Manhattan suicide addict est un document rare, d’une immense valeur, tant du point de vue de la Création que sur l’amplitude du relevé d’une époque : New York, 1960/1970.
Nombre d’artistes ont tenu leur journal, et ce sont toujours des plongées en création des plus passionnantes. Le caractère très particulier de Yayoi Kusama porte son récit à une autre hauteur : le lecteur pénètre dans l’esprit même de l’artiste, et l’esprit de Kusama, on le sait, est rongé depuis l’enfance par les hallucinations, une maladie nerveuse qui la promène sur les crêtes les plus acérées du narcissisme et de la dépersonnalisation.
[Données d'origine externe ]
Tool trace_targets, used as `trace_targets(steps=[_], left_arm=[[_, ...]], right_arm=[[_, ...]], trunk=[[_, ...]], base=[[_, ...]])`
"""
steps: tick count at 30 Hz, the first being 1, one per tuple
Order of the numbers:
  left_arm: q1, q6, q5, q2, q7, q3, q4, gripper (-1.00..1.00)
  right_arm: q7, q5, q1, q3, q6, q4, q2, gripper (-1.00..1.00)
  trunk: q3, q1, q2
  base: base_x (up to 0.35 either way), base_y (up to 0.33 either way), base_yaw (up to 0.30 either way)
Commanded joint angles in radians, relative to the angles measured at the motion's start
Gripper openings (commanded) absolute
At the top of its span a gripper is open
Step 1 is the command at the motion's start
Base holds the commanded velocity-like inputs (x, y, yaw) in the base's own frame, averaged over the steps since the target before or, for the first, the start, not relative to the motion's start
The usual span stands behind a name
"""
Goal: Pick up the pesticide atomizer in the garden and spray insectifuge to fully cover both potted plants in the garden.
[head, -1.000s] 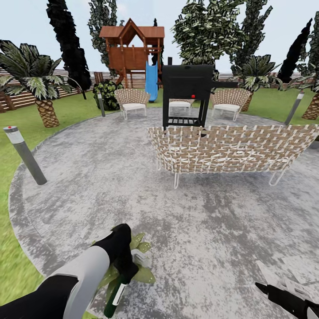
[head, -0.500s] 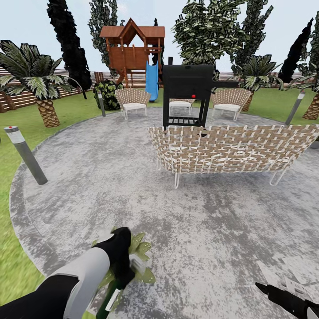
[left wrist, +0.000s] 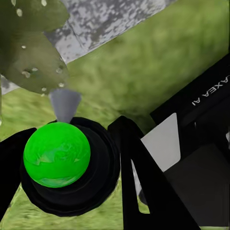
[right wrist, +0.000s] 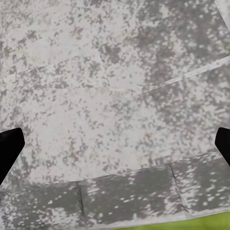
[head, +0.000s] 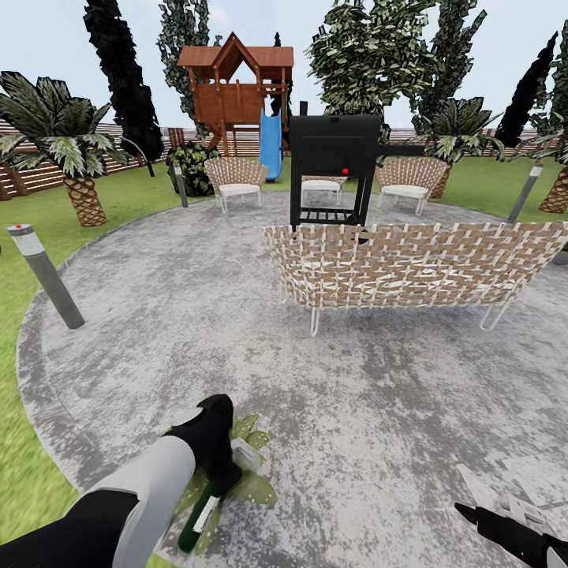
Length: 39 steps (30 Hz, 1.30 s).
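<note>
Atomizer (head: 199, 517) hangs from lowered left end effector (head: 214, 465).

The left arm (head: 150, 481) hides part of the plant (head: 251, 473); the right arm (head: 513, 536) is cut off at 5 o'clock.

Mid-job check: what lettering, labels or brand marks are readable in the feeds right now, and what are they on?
"AXEA AI": white letters on the robot's black arm housing in the left wrist view, cut off by the frame edge, so partly read.
White label on the dark green atomizer bottle held by the left claw: too small and blurred to read.
Grill: a red dot, no legible text.
</note>
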Motion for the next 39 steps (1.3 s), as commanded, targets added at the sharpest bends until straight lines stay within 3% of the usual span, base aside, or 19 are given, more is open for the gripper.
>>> trace_targets(steps=[1,8,25,33,37,39], left_arm=[[0.0,0.007,-0.006,0.0,-0.01,-0.003,-0.008,-1.0],[0.0,0.007,-0.006,0.0,-0.011,-0.004,-0.015,-1.0],[0.0,0.005,-0.005,0.003,-0.011,0.0,-0.007,-1.0],[0.015,-0.003,0.0,0.008,-0.001,0.001,0.057,-1.0],[0.049,-0.019,0.004,0.009,0.002,0.001,0.051,-1.0],[0.055,-0.069,0.008,0.009,0.002,0.006,0.038,-1.0]], right_arm=[[0.006,0.007,0.0,-0.009,0.007,-0.002,0.0,1.0],[0.006,0.007,0.0,-0.009,0.007,-0.002,0.0,1.0],[0.006,0.007,0.0,-0.009,0.007,-0.002,0.0,1.0],[0.007,0.007,0.0,-0.009,0.007,-0.002,0.0,1.0],[0.007,0.007,0.0,-0.009,0.007,-0.002,0.0,1.0],[0.007,0.007,0.0,-0.009,0.007,-0.002,0.0,1.0]], trunk=[[-0.001,0.0,0.0],[-0.001,0.0,0.0],[-0.001,0.0,0.0],[0.004,0.0,0.0],[0.008,0.0,0.0],[0.01,0.0,0.0]], base=[[0.0,0.0,0.0],[-0.062,-0.017,0.0],[-0.334,-0.003,0.0],[-0.342,0.0,-0.094],[-0.342,0.0,-0.181],[-0.343,0.0,-0.158]])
Ainsi écrit-elle en ouverture de son ouvrage : « Je dédie ce livre au foyer infectieux de mon esprit et de mes nerfs que je chéris. »
La création prend ici des proportions tentaculaires, à l’image de certaines œuvres de Kusama : une création que l’on voit en action, s’élaborer sur les reliefs d’un esprit en perpétuelle lutte : lutte pour survivre, pour s’exprimer, pour rendre vivable un quotidien bouleversé par les hallucinations, la drogue, les conflits intérieurs et extérieurs.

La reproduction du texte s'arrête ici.